WHAT YOU ARE ASKED TO DO => Starting with the line that contains "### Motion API" and stopping after the line that contains "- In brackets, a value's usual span", return each line below exactly as written, with no others.

(Items from a dataset)
___

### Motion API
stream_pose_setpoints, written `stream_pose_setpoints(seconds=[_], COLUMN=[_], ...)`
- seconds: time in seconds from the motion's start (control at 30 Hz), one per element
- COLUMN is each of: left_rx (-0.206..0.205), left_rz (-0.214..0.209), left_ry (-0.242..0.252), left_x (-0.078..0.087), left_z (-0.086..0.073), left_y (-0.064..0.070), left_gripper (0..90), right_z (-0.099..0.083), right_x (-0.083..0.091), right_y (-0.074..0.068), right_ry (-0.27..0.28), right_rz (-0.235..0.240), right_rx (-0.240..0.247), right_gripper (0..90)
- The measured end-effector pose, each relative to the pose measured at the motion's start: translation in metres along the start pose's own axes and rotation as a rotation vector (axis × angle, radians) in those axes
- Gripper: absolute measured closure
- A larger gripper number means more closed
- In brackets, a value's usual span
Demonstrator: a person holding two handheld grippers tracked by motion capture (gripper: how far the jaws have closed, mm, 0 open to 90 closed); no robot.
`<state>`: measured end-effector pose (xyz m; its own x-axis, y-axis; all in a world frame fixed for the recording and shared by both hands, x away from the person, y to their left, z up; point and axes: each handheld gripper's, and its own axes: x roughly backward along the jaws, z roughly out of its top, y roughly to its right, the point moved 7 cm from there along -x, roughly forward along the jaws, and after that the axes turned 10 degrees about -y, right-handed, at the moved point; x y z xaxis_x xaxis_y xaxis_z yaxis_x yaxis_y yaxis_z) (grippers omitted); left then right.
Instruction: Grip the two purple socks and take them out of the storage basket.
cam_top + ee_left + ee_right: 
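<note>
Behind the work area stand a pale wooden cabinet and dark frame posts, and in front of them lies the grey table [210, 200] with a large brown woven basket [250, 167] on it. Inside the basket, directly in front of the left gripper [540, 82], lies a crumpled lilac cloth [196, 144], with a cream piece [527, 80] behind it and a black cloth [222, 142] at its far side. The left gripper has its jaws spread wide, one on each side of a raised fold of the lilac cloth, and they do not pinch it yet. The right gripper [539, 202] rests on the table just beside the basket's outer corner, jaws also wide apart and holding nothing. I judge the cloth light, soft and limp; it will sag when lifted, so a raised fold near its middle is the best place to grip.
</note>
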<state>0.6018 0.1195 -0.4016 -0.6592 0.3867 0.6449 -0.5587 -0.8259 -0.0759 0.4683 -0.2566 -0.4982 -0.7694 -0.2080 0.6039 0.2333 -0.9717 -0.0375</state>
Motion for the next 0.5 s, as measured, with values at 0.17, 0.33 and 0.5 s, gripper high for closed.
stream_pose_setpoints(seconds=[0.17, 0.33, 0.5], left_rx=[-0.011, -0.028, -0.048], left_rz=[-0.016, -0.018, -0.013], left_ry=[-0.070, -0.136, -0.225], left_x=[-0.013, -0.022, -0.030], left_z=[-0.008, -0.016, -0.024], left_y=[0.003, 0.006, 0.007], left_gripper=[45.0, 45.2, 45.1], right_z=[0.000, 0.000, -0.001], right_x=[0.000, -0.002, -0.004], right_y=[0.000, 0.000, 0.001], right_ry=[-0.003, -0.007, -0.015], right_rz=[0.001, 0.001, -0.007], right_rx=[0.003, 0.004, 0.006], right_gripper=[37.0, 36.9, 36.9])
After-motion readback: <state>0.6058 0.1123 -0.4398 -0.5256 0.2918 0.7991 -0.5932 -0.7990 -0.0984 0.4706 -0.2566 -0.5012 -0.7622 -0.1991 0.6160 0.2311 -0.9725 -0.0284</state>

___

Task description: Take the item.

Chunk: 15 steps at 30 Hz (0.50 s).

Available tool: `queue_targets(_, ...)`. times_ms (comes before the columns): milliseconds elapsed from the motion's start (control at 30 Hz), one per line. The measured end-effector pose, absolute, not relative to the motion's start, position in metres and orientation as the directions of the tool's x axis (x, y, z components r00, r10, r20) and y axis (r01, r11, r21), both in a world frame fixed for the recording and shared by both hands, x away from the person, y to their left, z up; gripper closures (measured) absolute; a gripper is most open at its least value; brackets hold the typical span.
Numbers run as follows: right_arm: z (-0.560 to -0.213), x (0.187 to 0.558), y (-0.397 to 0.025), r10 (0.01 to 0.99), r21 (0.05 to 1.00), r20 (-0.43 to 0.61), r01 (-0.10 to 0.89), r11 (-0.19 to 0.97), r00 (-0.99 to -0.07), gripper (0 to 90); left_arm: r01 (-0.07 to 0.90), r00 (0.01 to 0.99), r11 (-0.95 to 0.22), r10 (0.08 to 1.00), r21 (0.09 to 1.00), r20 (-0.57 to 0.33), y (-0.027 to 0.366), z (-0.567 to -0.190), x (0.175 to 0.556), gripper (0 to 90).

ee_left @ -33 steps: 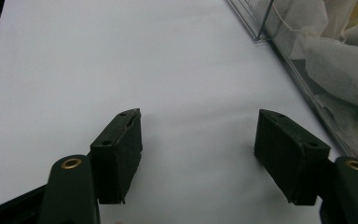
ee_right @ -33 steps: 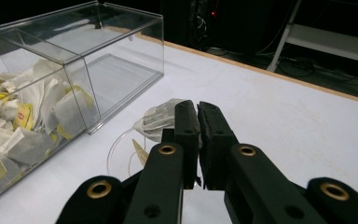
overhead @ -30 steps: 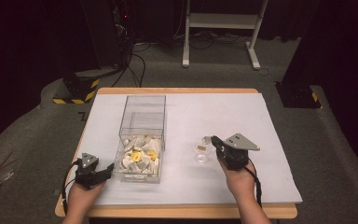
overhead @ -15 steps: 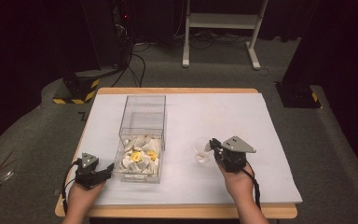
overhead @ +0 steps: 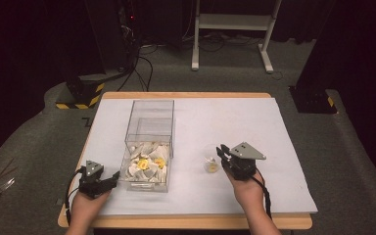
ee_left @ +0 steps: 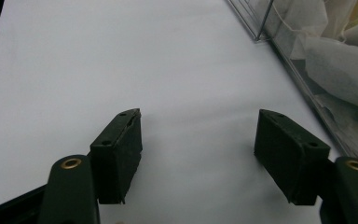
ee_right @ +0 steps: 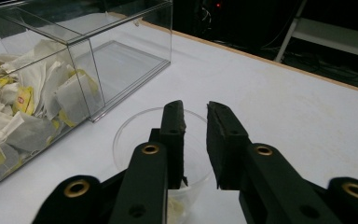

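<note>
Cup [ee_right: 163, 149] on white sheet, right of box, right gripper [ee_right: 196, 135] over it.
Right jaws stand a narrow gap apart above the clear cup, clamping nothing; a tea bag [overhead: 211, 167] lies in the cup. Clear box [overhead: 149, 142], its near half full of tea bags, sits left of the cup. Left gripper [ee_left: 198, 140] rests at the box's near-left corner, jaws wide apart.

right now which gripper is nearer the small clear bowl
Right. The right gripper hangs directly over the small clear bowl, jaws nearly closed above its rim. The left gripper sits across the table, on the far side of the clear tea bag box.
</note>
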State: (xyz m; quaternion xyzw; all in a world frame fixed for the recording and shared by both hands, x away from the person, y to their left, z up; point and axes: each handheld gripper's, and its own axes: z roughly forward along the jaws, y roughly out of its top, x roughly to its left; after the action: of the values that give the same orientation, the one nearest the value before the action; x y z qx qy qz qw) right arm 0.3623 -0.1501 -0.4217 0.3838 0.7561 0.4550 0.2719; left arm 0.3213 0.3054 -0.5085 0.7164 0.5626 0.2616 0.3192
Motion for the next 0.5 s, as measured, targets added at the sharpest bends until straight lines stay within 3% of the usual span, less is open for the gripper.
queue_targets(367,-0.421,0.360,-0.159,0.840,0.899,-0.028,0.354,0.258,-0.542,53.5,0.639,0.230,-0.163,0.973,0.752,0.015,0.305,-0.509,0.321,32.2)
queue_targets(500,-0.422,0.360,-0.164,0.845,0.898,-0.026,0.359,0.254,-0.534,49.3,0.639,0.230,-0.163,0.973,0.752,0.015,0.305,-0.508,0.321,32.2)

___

RESPONSE =>
### Motion API
stream_pose_setpoints, written `stream_pose_setpoints(seconds=[_], COLUMN=[_], ...)`
- seconds: time in seconds from the motion's start (control at 30 Hz), one per element
- COLUMN is each of: left_rx (-0.206..0.205), left_rz (-0.214..0.209), left_ry (-0.242..0.252), left_x (-0.078..0.087), left_z (-0.086..0.073), left_y (-0.064..0.070), left_gripper (0..90), right_z (-0.099..0.083), right_x (-0.083..0.091), right_y (-0.074..0.068), right_ry (-0.27..0.28), right_rz (-0.235..0.240), right_rx (-0.240..0.247), right_gripper (0..90)
- The measured end-effector pose, each relative to the pose measured at the motion's start: translation in metres along the start pose's own axes and rotation as a rotation vector (axis × angle, radians) in those axes
- Gripper: absolute measured closure
- A larger gripper number means more closed
- In brackets, a value's usual span

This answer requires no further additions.